The impression that people in this region are more introverted found evidence when I cycled from Pasto to Ipiales, the transit town next to the frontier to Ecuador: when I greeted they mostly just stared at me like an alien without answering or smiling. But this was only the beginning of a great day: climbing up by almost 700m to a pass at 3200m offered a splendid view on the montains around, each parcelled with cultivated fields in different colours. Then came a stretched out and perfect descent to the valley of Río Guáitara at about 1700m where I stopped at a fruit stand to refresh with some delicious Guayabas, grown at masses in this area. It became an extended rest of about 1,5 hours when the whole family gathered to ask for my experiences during the journey and to hear about my homeland far away. I continued with new energy thanks to this lovely encounter. Just behind the next curve, a motorbiker, after a risky overtaking maneuver, lost control of his bike, hurtled and laid on the ground five meters from my feet. He (and me as well!) had more luck than judgement: he seemed to be a bit dizzy but ok.
A few kilometers later, when climbing up to Ipiales, I met for the first time another travelling cyclist: the Panamericanista Andi, a crazy guy from Scotland traversing the country coming from Venezuela and now heading for the same direction. We continued together.

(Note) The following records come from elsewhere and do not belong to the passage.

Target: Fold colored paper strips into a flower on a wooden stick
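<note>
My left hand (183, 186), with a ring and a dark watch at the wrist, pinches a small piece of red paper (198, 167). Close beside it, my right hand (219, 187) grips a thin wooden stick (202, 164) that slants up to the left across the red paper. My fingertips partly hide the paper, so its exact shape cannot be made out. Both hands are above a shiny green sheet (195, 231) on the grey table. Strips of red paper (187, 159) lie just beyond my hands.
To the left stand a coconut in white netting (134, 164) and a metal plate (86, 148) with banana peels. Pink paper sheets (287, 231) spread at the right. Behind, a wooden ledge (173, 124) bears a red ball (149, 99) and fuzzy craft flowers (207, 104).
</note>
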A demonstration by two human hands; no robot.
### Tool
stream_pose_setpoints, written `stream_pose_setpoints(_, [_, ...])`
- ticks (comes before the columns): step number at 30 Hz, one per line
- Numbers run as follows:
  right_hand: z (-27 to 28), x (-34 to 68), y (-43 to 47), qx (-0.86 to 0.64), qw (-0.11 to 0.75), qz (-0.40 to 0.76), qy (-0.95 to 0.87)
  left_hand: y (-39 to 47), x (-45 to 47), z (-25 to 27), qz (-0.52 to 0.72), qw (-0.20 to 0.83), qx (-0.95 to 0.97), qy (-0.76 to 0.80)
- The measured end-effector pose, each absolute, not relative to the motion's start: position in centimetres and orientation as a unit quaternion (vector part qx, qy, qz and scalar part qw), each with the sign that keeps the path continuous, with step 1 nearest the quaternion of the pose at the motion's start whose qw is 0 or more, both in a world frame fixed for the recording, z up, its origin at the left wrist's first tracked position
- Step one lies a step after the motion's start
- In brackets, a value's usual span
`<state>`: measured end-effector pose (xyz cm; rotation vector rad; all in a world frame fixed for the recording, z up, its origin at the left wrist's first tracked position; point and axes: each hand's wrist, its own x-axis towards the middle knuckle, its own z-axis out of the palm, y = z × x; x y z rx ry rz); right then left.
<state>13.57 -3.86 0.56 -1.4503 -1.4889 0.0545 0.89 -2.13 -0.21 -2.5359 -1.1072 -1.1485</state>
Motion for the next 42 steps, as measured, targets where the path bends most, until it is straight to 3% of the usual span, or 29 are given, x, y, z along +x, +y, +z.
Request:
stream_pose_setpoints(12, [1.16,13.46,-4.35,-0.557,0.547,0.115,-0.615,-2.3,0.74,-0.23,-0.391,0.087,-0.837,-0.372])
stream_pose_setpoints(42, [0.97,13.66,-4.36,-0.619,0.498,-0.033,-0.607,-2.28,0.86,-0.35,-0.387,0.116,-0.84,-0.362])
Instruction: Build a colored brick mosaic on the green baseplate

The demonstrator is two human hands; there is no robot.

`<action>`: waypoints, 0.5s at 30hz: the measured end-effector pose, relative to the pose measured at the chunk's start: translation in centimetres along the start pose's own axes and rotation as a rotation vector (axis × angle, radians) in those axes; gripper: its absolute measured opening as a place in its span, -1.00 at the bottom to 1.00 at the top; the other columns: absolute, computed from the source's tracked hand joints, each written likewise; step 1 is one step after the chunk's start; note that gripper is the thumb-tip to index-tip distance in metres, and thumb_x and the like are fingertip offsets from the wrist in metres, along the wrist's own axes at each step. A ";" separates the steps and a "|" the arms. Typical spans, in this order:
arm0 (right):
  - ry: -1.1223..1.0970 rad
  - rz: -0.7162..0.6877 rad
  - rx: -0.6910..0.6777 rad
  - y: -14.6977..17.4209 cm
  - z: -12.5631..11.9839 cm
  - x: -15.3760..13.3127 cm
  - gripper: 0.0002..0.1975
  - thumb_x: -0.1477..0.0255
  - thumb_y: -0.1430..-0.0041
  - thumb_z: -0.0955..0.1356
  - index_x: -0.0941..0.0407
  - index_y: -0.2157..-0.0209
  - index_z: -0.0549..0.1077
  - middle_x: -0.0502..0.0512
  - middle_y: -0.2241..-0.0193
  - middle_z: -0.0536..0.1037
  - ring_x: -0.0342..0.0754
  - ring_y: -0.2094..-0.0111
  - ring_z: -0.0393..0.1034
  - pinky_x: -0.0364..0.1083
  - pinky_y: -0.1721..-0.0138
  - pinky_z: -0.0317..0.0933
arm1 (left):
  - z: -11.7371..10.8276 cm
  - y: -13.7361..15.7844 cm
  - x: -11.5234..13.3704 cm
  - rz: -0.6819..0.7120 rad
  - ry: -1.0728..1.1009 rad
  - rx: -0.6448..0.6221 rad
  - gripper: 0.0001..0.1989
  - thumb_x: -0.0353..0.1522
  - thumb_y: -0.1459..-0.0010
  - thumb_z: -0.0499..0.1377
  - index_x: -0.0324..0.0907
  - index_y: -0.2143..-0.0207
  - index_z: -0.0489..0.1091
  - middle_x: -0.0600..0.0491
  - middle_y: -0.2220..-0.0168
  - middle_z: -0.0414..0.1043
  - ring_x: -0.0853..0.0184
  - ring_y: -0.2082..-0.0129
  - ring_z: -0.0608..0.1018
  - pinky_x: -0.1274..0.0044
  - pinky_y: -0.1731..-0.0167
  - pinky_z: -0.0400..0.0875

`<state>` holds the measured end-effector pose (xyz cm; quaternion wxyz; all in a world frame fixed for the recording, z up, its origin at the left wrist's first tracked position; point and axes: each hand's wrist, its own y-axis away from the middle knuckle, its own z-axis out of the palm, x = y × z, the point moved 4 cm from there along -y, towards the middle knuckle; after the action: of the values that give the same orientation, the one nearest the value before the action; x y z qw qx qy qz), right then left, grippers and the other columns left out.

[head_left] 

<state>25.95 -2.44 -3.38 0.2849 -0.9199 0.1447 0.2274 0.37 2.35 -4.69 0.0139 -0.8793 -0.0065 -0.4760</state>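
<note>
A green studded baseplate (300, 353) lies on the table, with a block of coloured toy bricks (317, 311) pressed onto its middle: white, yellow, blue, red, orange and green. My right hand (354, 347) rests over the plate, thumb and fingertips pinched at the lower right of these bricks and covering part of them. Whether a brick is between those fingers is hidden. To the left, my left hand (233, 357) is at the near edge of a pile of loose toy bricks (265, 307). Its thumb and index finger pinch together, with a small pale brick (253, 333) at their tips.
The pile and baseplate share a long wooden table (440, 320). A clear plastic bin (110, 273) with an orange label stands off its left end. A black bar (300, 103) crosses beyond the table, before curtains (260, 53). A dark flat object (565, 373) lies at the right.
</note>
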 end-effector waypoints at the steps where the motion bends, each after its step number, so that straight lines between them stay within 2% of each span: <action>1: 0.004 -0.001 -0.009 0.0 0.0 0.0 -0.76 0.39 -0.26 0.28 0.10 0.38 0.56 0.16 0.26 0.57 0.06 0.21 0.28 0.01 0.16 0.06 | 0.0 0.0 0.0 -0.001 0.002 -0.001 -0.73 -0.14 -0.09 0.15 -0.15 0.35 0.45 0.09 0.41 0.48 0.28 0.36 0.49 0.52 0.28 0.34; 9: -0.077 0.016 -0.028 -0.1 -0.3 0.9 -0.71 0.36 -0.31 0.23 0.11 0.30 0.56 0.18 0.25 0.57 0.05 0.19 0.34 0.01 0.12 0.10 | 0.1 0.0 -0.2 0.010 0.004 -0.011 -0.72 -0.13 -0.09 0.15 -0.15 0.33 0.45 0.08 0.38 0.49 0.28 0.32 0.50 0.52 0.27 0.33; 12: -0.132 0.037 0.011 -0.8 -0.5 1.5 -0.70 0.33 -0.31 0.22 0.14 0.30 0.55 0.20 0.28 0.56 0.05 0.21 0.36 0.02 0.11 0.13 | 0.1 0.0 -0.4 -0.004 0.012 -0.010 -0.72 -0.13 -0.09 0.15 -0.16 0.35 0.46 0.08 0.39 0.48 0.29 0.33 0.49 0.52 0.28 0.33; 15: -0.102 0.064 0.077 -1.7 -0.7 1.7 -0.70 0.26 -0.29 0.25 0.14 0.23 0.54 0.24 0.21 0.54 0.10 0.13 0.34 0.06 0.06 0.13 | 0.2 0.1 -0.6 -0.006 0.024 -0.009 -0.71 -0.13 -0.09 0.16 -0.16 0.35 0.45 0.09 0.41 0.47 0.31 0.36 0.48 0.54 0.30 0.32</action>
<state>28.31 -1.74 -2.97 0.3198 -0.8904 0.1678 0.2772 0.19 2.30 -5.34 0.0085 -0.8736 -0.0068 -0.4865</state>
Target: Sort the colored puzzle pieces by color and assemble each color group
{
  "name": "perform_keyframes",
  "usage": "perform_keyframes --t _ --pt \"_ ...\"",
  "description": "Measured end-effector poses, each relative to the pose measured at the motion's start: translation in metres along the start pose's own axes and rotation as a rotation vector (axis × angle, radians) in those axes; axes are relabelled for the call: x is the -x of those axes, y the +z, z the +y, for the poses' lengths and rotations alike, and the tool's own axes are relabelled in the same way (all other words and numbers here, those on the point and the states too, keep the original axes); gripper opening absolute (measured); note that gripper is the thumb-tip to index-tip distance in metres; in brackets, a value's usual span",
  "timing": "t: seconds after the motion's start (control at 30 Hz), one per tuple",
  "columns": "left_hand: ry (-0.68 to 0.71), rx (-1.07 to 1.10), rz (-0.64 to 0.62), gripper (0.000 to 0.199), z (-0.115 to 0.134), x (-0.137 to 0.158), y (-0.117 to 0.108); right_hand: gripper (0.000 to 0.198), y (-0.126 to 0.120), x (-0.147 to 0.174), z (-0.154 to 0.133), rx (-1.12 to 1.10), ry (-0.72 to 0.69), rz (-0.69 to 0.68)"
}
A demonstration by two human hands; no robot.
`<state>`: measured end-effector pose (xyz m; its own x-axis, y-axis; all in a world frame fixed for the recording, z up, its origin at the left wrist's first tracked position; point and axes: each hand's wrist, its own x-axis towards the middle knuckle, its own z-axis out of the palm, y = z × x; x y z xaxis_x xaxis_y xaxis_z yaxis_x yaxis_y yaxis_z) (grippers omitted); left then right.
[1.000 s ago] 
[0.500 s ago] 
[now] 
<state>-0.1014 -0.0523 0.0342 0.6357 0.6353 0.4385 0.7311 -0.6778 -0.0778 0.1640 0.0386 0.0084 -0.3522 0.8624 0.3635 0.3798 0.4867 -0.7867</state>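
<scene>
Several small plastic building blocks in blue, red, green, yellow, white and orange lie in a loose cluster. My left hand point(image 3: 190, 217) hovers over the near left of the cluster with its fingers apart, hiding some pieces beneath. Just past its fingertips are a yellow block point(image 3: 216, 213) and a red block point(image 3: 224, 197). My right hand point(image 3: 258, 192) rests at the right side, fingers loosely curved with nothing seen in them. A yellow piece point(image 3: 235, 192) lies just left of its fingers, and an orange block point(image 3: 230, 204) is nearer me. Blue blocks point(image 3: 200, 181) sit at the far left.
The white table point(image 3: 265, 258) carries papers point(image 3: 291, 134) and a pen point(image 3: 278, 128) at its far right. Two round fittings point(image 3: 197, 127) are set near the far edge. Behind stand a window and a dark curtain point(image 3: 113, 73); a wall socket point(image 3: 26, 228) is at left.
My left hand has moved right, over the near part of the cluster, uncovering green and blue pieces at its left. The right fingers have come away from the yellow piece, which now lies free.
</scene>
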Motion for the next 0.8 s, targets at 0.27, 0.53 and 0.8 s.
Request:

In a small town on the way, we heard Andinean music en vivo and stopped amid the festivity on the church square to admire the traditional suits and to have a dram of aguardiente. It was the midsummer fiesta for the god of the sun, Inti Rajmi. In the sunset we reached Ipiales: three apparently worried policemen accompanied us kindly on the search of a hostel. After 87km and 1835 altitude meters, I felt sufficiently tired.